88 comments

[ 5.2 ms ] story [ 72.3 ms ] thread
Whole .de TLD seems to go offline right now due to dnssec or missing nic.de nameservers?
So glad I found someone mention this. Amazon.de, SPIEGEL.de is down. Highly prominent sites unreachable. I wonder how long this will last and how big of a thing this ends up being once people talk about it :o Feels big to me
(comment deleted)
(comment deleted)
Looks like a DNSSEC issue, not a nameserver outage. Validating resolvers SERVFAIL on every .de name with EDE:

RRSIG with malformed signature found for a0d5d1p51kijsevll74k523htmq406bk.de/nsec3 (keytag=33834) dig +cd amazon.de @8.8.8.8 works, dig amazon.de @a.nic.de works. Zone data is intact, DENIC just published an RRSIG over an NSEC3 record that doesn't validate against ZSK 33834. Every validating resolver therefore refuses to answer.

Intermittency fits anycast: some [a-n].nic.de instances still serve the previous (good) signatures, so retries occasionally land on a healthy auth. Per DENIC's FAQ the .de ZSK rotates every 5 weeks via pre-publish, so this smells like a botched rollover.

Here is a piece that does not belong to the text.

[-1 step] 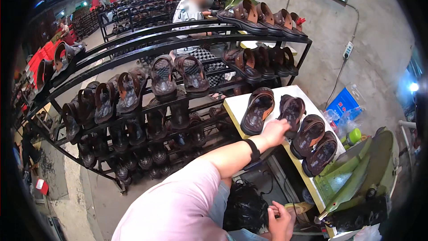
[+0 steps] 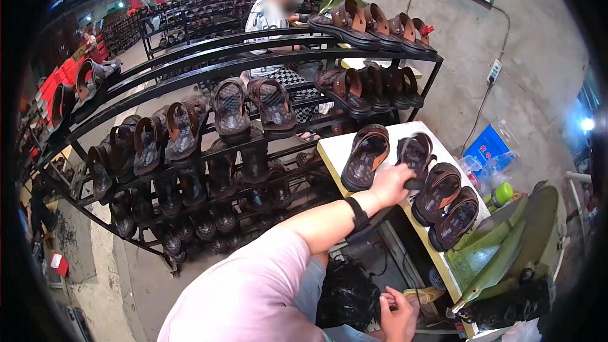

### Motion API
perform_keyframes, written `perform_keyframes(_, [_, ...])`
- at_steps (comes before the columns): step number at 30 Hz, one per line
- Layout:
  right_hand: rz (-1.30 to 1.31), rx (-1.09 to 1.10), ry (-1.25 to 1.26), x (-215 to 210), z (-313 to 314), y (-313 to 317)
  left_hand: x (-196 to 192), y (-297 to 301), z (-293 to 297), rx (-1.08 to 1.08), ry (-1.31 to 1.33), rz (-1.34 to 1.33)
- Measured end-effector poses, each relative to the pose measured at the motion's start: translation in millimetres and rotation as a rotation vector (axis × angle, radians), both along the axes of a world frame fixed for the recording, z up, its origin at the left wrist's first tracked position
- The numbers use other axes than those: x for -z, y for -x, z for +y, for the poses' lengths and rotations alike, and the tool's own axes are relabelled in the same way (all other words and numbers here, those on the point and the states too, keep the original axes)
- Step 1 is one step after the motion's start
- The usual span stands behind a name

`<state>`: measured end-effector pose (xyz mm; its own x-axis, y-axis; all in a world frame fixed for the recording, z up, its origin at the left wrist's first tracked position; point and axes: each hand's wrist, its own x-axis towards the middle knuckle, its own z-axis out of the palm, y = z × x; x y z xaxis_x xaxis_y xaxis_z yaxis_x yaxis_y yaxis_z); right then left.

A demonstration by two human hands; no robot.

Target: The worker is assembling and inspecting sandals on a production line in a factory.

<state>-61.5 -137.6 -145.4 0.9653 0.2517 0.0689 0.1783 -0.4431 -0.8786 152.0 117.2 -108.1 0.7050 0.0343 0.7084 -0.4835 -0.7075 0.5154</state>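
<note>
My left hand (image 2: 391,185), with a black band on its wrist, is closed on the heel end of a dark brown sandal (image 2: 415,153) at the white table's edge. To its left sits a brown slide sandal (image 2: 366,158). On the right, two more brown sandals, one (image 2: 437,194) beside the other (image 2: 455,218), lie with their heels toward me. Low in the view, my right hand (image 2: 397,314) rests near my lap with its fingers curled in; no object shows in it.
The white table (image 2: 339,147) has a yellowish edge. A green metal machine part (image 2: 506,247) stands at its right end. Black racks (image 2: 209,47) hold many sandals ahead and left. Behind them sits a person (image 2: 266,19). A black bag-like heap (image 2: 348,291) lies below the table.
My left hand has shifted slightly with the sandal's heel, which now sits a little nearer me. My right hand and the other sandals look the same.
</note>
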Motion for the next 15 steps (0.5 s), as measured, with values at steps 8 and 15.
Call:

Curious how this comment was originally marked as "dead" but is now on top

I saw it at bottom of thread and vouched for it. Usually when I "vouch" nothing happens

I always ignore the RRSIG lines in zone files. To me it's not "DNS data", it's cruft

But DNSSEC has its true believers. I'm just not one of them

Wow… it’s definitely not all .de TLDs, but a lot of prominent ones definitely.
For me bmw.de works but www.bmw.de not
Kurzgesagt predicted this, Germany is OVER
.de TLD is online. DNS working fine

DNSSEC not working

If using an open resolver, i.e., a shared DNS cache, e.g., third party DNS service such as Google, Cloudflare, etc., then it might fail, or it might not. It depends on the third party DNS provider

https://datatracker.ietf.org/meeting/118/materials/slides-11...

(comment deleted)
To me, a response from a "root DNS server", i.e., [a-m].root-servers.net, is not "wrong" if it contains the correct data that I'm requesting, e.g., domainnames and associated IP numbers

I'm never requesting RRSIGs as I do not use that data. For me, it's just cruft that now comes in the response

Wow, I thought I was somehow unaffected but my resolver must just have cached the sites I'd tried.
I just spent the better half of an hour to debug unbound and the pihole because I thought it's a me problem...

Good news though, if you add domain-insecure: "de" to your unbound config everything works fine

Finally establishing the concept of Feiertag on the internet. Come back tomorrow.
I was STRESSING tf out because I wasn't able to connect to my services & apps through my domains like at all .. they only work when using my phone data ? .. thank god it's not my fault this time
I work with a few people specialised in IT security, and some of them take their jobs too seriously and will "lock down" everything to the point that it becomes a very real risk that they lock out everyone including themselves.

Fundamentally, security is a solution to an availability problem: The desire of the users is for a system to remain available despite external attack.

Systems that become unavailable to everyone fail this requirement.

A door with its keyhole welded shut is not "secure", it's broken.

The last time .de I remember .de had a major outage like this was 2010. I would cite some sources but... you know. That was a fun afternoon, though.

I am very happy that it doesn't happen more often.